# [ACTIVITY]
Copy out exactly the lines from the start of the data to the line containing "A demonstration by". Include both.

(Records from a dataset)
==================================================

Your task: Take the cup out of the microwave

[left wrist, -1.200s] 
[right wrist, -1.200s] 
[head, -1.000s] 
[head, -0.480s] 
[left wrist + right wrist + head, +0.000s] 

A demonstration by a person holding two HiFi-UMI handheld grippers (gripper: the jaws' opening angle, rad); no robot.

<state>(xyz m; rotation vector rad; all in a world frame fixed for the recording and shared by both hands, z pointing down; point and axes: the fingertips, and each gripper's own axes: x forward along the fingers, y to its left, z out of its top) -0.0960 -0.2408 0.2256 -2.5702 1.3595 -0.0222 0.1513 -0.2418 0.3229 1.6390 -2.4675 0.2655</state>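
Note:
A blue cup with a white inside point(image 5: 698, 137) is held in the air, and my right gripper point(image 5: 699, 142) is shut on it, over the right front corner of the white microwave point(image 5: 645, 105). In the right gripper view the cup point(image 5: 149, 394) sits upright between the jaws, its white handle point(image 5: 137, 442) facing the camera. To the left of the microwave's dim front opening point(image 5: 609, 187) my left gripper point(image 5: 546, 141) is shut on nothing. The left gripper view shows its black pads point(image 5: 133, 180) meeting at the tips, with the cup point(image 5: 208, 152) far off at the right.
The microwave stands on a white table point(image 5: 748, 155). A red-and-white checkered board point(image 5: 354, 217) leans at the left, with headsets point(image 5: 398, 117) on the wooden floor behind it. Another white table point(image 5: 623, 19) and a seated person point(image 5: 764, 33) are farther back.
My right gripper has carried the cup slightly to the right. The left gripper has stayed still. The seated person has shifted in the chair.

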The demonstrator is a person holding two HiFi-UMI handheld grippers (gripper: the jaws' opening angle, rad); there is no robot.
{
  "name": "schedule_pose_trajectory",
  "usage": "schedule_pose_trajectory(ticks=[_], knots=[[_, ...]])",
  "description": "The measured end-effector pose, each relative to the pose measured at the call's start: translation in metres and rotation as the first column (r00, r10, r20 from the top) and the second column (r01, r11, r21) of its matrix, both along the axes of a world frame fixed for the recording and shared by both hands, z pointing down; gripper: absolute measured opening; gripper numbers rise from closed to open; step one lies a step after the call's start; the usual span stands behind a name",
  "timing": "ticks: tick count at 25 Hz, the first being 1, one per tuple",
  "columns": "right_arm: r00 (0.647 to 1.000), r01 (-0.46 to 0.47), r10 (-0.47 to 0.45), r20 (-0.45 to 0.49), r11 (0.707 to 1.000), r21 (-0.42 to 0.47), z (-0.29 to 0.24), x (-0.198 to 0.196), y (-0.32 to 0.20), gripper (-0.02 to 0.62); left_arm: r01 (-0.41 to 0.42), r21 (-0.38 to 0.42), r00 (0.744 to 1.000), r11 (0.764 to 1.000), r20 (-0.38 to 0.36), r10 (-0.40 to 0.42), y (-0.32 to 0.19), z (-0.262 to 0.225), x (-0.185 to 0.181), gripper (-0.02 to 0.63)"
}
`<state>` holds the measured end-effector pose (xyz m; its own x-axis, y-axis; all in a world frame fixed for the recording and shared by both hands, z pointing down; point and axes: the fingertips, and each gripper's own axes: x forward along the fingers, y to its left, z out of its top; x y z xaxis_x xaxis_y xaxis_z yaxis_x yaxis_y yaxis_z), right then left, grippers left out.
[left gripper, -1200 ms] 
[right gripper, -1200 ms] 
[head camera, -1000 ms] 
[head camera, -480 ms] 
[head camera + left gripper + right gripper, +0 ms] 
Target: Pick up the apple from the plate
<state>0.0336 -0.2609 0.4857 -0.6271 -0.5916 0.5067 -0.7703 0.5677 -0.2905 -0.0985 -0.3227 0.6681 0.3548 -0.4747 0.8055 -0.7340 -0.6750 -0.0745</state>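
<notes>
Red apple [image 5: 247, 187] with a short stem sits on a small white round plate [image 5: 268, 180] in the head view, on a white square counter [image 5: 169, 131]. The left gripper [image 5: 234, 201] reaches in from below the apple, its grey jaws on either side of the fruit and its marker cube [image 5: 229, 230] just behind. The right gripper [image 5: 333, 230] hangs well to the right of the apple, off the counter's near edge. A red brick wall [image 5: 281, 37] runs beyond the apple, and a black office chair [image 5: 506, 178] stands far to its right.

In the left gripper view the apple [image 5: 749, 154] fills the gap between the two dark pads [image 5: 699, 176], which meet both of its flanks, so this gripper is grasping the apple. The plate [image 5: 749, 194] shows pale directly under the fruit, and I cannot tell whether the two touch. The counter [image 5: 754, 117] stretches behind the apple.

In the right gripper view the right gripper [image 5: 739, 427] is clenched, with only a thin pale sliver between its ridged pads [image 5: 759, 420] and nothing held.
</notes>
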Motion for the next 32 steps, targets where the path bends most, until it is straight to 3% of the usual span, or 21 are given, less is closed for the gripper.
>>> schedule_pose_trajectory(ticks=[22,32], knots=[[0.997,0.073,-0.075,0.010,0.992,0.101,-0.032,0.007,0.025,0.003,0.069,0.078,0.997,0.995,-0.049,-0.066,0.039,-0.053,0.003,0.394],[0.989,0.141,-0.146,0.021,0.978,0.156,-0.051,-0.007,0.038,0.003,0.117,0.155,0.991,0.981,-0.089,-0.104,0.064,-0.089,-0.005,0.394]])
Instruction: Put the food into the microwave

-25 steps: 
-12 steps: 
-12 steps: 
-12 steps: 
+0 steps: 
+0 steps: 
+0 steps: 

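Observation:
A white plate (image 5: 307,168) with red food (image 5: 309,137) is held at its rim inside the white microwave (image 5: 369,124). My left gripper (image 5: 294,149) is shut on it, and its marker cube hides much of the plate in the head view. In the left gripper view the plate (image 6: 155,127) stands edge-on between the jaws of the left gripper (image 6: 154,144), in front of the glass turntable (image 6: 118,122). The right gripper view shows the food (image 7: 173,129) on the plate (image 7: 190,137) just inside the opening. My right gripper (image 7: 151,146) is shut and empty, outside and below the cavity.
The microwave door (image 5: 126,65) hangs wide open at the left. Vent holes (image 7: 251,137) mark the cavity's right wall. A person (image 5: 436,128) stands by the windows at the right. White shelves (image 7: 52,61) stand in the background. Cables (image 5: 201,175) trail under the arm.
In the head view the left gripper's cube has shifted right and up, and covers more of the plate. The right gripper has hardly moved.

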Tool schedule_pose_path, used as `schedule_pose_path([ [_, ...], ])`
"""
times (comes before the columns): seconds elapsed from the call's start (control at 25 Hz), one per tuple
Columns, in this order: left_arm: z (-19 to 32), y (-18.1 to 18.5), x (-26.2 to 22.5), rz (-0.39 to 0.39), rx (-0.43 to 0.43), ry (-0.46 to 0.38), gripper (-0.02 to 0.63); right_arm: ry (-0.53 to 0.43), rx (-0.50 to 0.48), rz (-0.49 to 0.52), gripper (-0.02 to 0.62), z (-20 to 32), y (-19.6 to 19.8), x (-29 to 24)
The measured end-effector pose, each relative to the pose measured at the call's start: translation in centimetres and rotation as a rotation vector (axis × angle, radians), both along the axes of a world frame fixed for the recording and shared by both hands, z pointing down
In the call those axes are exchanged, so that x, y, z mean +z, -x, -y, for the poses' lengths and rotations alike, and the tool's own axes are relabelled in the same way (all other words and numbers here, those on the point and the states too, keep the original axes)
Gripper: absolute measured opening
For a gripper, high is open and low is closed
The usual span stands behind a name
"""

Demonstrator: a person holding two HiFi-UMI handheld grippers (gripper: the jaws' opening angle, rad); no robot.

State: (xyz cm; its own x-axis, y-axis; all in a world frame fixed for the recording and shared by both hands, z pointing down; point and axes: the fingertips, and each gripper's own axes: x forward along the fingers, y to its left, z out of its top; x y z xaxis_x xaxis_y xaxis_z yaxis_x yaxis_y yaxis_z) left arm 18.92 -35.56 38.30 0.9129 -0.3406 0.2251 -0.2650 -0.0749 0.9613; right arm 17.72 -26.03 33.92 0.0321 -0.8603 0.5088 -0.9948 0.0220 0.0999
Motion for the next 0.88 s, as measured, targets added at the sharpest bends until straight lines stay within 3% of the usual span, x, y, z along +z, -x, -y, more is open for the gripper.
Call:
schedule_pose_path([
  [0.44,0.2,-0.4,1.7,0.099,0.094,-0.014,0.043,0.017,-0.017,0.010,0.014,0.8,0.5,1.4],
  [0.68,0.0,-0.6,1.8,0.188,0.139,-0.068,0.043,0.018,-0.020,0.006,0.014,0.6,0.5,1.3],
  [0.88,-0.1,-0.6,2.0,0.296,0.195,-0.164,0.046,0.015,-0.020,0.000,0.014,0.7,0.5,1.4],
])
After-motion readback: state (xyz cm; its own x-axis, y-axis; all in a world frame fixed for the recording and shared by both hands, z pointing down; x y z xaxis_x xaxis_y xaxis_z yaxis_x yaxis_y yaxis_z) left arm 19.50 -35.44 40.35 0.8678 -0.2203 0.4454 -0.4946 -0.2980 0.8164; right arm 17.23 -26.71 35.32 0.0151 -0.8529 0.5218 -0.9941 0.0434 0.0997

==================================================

# [EXERCISE OUTPUT]
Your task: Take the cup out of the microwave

[left wrist, -1.200s] 
[right wrist, -1.200s] 
[head, -1.000s] 
[head, -0.480s] 
[left wrist + right wrist + head, +0.000s] 

A demonstration by a person holding two HiFi-UMI handheld grippers (gripper: the jaws' opening angle, rad); no robot.

The complete answer has now been given.